Auftakt in die entscheidende Saisonphase gelungen: Titelverteidiger Wiler-Ersigen untermauert seine Favoritenrolle

Die zweite Linie mit Rentsch/Känzig und Co. produzierte in beiden Partien.

Die zweite Linie mit Rentsch/Känzig und Co. produzierte in beiden Partien.

Favorit Wiler-Ersigen führt nach dem ersten Playoff-Wochenende standesgemäss mit 2:0-Siegen in der Serie «Best of 7» gegen Chur Unihockey. In beiden Partien genügte dem Titelverteidiger ein einziges überragendes Drittel, um die Differenz herbei zu führen und beide Male ein «Stängeli» zu erzielen.

Gleich mit 7:0 entschied der Meister das Schlussdrittel in der Samstagspartie in Kirchberg und konnte damit die Auftaktpartie doch noch deutlich mit 10:3 gewinnen. Nachdem es lange nach einer möglichen Überraschung ausgesehen hatte, konnte der Achte der Qualifikation doch dreimal auf einen Führungstreffer des SVWE antworten und mit einem unerwarteten 3:3 in die zweite Drittelspause gehen.

Das Heimteam wurde wohl etwas überrascht von der mutigen und aggressiven Spielweise der Bündner. Im Schlussabschnitt schaltete der Meister aber in den Playoff-Modus und zog innerhalb von nur fünf Minuten auf 7:3 davon. Der vierfache Torschütze Michal Dudovic war dabei die herausragende Figur im Spiel der Gastgeber.

Wegen Corona-Virus: Geisterspiel in Chur

Tags darauf ging es im «Geisterspiel» (der Kanton Graubünden hatte Zuschauer im Gegensatz zum Kanton Bern untersagt) in Chur im gleichen Stil weiter. Dem 7:0 im Schlussabschnitt von Spiel 1, liess der Ligadominator ein 4:0 im Startabschnitt folgen, womit die Entscheidung in diesem zweiten Playoff-Spiel eigentlich schon gefallen war.

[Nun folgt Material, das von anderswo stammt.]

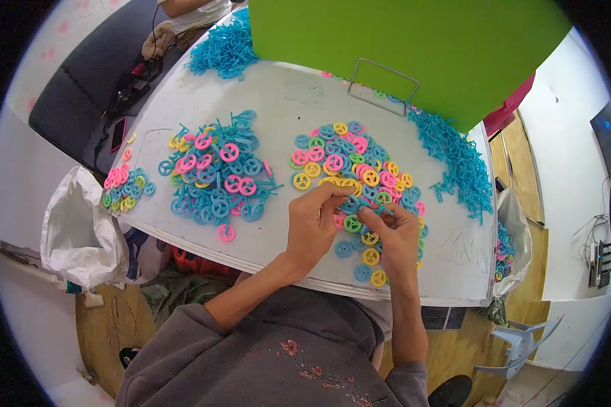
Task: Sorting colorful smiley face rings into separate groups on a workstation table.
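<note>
My left hand (pixel 313 224) is closed in a pinch, thumb and forefinger on a blue spoked plastic wheel (pixel 349 205). Close beside it, my right hand (pixel 395 239) pinches a short blue plastic stick (pixel 385 209), which meets or nearly meets the wheel; the fingers hide the exact contact. Both hands hover over the near side of a pile of loose wheels (pixel 334 163) in pink, yellow, green and blue. To the left lies a heap of wheels with blue sticks attached (pixel 218 178).
A white table (pixel 278 95) carries everything. Blue sticks (pixel 458 166) are heaped at the right, more sticks (pixel 225 49) at the far left. Small wheels (pixel 123 190) sit by the left edge. A green board (pixel 400 47) stands behind, with white sacks (pixel 81 230) beside the table.
</note>
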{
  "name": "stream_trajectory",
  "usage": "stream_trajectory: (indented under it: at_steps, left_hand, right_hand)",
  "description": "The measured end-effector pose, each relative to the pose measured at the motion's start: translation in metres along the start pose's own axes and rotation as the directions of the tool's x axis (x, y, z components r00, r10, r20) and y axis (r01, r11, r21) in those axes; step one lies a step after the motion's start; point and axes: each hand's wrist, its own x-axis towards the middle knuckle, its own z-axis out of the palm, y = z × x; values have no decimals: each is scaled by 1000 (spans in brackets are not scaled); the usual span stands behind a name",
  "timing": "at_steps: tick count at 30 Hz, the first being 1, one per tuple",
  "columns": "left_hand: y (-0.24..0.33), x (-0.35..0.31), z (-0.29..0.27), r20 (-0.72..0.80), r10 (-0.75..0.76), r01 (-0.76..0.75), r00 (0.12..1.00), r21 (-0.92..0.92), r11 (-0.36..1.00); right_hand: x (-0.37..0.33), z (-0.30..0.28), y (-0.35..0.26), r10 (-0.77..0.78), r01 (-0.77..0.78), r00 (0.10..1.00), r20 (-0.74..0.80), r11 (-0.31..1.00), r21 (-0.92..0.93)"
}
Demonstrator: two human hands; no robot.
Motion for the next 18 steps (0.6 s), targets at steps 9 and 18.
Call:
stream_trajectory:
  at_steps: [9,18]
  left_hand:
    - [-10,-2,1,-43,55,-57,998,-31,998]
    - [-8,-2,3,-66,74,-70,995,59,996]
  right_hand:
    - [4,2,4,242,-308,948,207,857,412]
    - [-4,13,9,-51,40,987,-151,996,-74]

Chur Unihockey war nie in der Lage, die Gäste richtig unter Druck zu setzen. Die beiden Tore im Mittelabschnitt fielen denn auch auf Penalty und in Überzahl. Der SVWE seinerseits schaltete im Mitteldrittel offensichtlich in den Verwaltungsmodus, agierte nicht mehr so konsequent im Abschuss, insbesondere die zweite Linie agierte zu verspielt.

Die Reaktion folgte dann aber im Schlussabschnitt, wohl auch angemahnt vom Coaching-Staff. Das Balltempo war plötzlich wieder bedeutend höher und auch die zweite Linie produzierte nun, letztlich gleich viermal. Das Endergebnis von 10:2 war am Ende ähnlich wie am Samstag, was in den Playoffs aber auch eine untergeordnete Rolle spielt. Der Meister ist auf Halbfinal-Kurs.

Änderungen wegen des Corona-Virus vorbehalten findet Spiel 3 am kommenden Samstag wieder in Kirchberg statt (19.00 Uhr). Die Nationalliga hält indes am kommenden Mittwoch noch eine ausserordentliche Versammlung ab, wo man sich mit der Thematik auseinandersetzen wird.